Automated Hippocampus Segmentation and Volume Estimation Using a Transformer-based Deep Learning Architecture

Abstract

Abstract Hippocampus segmentation in brain MRI is a critical task for diagnosis, prognosis, and treatment planning of several neurological disorders. However, automated hippocampus segmentation methods have some limitations. More precisely, hippocampus is hard to visualize through MRI due to the low contrast of the surrounding tissue, also it is a relatively small region with highly variable shape. In this study, we propose a two-stage architecture to first locate the hippocampus and then segment it. We combine a transformer design with CNN based architecture and a customized loss function to segment the hippocampus via an end-to-end pipeline. In the encoding path, the image is passed through a CNN model to generate a feature map. This feature map is then divided into small patches which are passed to a transformer for extracting global contexts. The encoder used here is identical to that of the Vision Transformer image classification model.
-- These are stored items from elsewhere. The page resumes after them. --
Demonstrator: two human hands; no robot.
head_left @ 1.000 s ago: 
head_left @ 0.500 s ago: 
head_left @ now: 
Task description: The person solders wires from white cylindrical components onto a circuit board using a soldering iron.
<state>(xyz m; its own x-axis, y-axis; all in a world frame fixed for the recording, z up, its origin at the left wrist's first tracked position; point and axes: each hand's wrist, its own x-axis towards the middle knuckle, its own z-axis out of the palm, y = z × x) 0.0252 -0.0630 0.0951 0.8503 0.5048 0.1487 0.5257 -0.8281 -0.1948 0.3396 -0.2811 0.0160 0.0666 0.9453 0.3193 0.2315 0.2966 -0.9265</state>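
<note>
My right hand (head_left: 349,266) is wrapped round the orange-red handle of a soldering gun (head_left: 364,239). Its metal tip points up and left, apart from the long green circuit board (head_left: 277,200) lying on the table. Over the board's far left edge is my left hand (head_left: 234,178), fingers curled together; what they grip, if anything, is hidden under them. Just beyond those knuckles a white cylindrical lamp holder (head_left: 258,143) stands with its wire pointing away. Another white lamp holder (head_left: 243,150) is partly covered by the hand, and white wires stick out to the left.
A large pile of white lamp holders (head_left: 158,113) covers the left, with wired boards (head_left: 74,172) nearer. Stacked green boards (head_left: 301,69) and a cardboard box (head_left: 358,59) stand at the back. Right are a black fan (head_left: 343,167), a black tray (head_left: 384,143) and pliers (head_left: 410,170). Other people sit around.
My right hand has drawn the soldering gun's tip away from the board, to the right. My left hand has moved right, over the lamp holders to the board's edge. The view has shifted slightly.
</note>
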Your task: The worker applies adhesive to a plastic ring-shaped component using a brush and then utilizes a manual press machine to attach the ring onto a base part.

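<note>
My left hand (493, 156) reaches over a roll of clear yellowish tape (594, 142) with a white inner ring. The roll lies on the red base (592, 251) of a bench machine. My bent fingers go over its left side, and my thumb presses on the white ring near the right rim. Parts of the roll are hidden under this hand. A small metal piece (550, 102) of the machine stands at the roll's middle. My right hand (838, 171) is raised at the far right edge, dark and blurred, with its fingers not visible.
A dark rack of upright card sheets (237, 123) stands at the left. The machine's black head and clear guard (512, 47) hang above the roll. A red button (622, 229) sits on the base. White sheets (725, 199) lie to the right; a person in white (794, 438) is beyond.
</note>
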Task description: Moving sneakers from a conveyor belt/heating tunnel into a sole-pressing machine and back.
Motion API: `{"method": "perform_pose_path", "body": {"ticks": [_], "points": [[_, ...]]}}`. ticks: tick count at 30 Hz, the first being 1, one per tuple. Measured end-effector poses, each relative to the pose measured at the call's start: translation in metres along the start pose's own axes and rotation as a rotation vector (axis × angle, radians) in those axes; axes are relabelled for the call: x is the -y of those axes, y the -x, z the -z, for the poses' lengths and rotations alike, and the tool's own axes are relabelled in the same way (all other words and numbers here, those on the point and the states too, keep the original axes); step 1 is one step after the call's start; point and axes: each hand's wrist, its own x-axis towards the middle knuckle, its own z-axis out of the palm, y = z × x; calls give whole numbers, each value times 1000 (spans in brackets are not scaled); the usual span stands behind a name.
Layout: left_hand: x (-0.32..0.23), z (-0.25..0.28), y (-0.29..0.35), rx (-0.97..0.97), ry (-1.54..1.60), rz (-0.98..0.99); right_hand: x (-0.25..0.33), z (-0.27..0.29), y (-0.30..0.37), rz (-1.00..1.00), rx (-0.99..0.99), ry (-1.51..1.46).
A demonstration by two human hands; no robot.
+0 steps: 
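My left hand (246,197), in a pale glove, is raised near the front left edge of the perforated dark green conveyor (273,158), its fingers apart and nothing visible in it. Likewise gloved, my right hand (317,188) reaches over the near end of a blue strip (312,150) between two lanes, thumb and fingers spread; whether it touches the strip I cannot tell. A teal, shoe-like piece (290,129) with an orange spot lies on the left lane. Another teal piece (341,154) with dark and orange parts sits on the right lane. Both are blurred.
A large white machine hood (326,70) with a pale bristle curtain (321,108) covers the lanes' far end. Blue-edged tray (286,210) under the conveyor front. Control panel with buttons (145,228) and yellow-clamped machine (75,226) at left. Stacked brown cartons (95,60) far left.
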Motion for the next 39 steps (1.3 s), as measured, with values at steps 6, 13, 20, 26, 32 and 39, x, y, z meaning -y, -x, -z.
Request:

In the decoding path, the transformer outputs are combined with their corresponding feature maps to enable a precise segmentation of the hippocampus. The proposed architecture was trained and tested on a dataset containing 195 brain MRI from the Decathlon Challenge. The proposed network achieved a Dice value of 0.90±0.200, and 89% mean Jaccard value in this segmentation task. The mean volume difference between generated mask and ground truth is 5% with a standard deviation of 3%. Deploying the proposed method over our in-house data, consisting of 326 MRIs, showed a mean volume difference of 4.4 % with a standard deviation of 3.24%.